Uma coisa é importante: de nada vale sobreviver se não for para ter vida. Vida real, vida bem vivida, vida aproveitada, e sorrida, e tocada, e dançada, cantada, beijada, abraçada, cheia de saudade, de telefonemas, de palavras de apoio, de sentimento de grupo, de respeito, de respeito e de mais respeito ainda. De amor.
Porque se não for para ser assim, não vale a pena sobreviver…
Não é sobreviver o que queremos. O que queremos é: viver. Viver bem. Viver plenamente.
Há uma coisa que une cristãos e não cristãos e não se pode negar: a história de Jesus Cristo – tenha sido ele real ou seja ele uma lenda – é uma história de superação de obstáculos, de sobrevivência não de um corpo, mas de uma essência, de um espírito.
É isso o que busco celebrar nessa época: a sobrevivência, no sentido de transmutação daquilo que havia e já não há, porque mudou. Porque cresceu. Porque se desenvolveu e enriqueceu.

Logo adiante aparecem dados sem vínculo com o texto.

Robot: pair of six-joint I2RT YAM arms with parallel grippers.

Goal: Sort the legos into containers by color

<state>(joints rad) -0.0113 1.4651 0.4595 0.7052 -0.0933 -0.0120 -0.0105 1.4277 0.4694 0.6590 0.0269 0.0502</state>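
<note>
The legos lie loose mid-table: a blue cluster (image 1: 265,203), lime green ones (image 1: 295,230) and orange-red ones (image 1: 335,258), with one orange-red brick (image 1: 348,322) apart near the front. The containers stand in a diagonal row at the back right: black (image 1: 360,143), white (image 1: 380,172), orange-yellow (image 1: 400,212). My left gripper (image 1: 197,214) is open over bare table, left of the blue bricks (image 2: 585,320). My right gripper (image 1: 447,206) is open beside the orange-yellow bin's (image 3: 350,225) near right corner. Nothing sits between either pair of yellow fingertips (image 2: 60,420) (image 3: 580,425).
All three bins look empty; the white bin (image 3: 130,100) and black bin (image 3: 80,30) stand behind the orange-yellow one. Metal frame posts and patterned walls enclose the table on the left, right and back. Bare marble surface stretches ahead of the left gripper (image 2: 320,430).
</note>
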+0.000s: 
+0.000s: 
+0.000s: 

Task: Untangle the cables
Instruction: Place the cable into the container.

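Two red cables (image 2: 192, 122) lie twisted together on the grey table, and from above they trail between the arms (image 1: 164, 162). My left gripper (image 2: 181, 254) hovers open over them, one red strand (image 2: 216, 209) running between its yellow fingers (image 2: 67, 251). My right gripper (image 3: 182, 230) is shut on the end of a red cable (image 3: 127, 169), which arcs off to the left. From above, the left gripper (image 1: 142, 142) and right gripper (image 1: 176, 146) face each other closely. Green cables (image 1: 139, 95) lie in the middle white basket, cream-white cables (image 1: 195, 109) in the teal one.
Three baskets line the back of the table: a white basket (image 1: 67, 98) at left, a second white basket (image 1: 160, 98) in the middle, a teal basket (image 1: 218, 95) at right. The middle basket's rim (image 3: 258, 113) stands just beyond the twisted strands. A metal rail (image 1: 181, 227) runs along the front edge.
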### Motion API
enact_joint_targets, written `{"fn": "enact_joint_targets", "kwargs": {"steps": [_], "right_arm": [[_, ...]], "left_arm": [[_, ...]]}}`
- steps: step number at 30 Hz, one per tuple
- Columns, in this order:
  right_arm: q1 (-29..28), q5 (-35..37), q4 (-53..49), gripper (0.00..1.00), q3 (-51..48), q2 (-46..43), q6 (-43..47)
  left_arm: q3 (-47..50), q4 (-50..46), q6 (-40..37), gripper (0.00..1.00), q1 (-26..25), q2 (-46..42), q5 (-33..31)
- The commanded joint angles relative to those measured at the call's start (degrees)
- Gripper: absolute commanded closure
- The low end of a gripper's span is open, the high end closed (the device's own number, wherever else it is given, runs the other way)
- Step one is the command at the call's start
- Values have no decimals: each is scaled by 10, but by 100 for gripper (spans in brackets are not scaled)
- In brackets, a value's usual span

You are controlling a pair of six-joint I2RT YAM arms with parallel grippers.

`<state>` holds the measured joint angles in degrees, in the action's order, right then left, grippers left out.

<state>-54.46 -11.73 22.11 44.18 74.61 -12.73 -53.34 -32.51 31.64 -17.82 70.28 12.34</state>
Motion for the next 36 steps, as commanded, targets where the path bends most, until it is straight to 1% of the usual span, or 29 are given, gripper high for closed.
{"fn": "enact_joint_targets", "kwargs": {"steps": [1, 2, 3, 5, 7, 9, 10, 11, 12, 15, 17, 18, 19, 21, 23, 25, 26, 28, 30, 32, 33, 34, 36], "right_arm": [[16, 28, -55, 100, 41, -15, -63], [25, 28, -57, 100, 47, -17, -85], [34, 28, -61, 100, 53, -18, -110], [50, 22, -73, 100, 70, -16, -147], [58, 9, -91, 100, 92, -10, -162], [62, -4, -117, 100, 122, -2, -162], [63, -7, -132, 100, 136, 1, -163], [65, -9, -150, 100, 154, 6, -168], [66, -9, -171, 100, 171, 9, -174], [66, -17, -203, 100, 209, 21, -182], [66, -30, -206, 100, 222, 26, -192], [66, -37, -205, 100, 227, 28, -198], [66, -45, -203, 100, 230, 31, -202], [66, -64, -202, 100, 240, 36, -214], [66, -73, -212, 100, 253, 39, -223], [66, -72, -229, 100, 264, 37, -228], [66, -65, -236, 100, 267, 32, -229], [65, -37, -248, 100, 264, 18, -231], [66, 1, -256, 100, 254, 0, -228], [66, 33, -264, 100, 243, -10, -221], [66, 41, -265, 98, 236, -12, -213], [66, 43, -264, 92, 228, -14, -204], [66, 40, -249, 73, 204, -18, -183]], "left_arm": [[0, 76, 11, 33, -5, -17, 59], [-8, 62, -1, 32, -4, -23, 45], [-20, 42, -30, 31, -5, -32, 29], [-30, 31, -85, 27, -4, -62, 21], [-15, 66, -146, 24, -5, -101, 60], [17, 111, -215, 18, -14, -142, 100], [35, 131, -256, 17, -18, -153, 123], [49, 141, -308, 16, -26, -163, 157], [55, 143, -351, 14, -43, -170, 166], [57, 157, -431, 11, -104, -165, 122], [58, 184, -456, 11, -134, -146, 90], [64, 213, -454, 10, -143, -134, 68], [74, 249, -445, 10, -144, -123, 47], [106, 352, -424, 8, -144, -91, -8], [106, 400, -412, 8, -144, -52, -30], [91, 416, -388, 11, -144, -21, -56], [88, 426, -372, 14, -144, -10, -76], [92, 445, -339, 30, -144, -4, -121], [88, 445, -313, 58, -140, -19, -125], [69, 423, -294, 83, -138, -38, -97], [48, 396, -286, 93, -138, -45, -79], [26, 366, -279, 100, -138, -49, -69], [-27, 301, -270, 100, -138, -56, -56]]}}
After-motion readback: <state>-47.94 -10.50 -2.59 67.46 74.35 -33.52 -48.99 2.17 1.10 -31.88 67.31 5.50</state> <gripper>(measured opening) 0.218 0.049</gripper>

Eu e minha família sobrevivemos a perdas importantes que aconteciam na época de Natal e fim de ano… sobrevivemos ao sentimento de passar o natal sabendo que no ano seguinte quem amávamos não estaria conosco. Sobrevivemos e transformamos essa experiência em mais vida bem vivida.
Nesse ano, não estarei com minha mãe, irmãs e sobrinho. Mas me sinto imensamente feliz por sabê-los juntos, por saber que estarão entre quem amam e que se lembrarão de mim.
Nesse ano, espero ansiosa pela visita do Papai Noel. Ele nos visitará em carne, osso, roupa, sino e amor de avô. Meu pai está muito feliz se preparando para encarnar o velhinho gordinho de barba branca para sua neta, minha filha. Vai chegar caminhando pela rua, tocando o sino, chamando pelas crianças, plantando memórias de amor que nunca irão se apagar. Tenho as minhas, recheadas da presença do meu avô e não troco por nada.
Celebraremos o poder e o dom que todos temos de nos transformarmos. De transformarmos nossas experiências. De transformar a sobrevivência em vida.
Então, o que eu desejo pra todo mundo é isso: vida! Ainda mais vida!
E deixo um trecho de quem é, para mim, junto com Nise da Silveira, Paulo Freire, Henfil e Betinho, fonte brasileira de inspiração constante:

“A você que fica aí, inútil, vivendo essa vida insossa, só digo: Coragem!
Mais vale errar se arrebentando do que preparar-se para nada. O único clamor da vida é por mais vida bem vivida. Essa é, aqui e agora, a nossa parte. Depois, seremos matéria cósmica. Apagados minerais. Para sempre mortos.”
Darcy Ribeiro

Eu e minha família desejamos a todos um Natal alegre e cheio de vida!

Dedico esse texto a todos que se sentem sobreviventes, seja lá o que tenham vivido. Especialmente à minha família original.
E agradeço especialmente às mulheres que compartilharam suas vivências de tantas formas possíveis.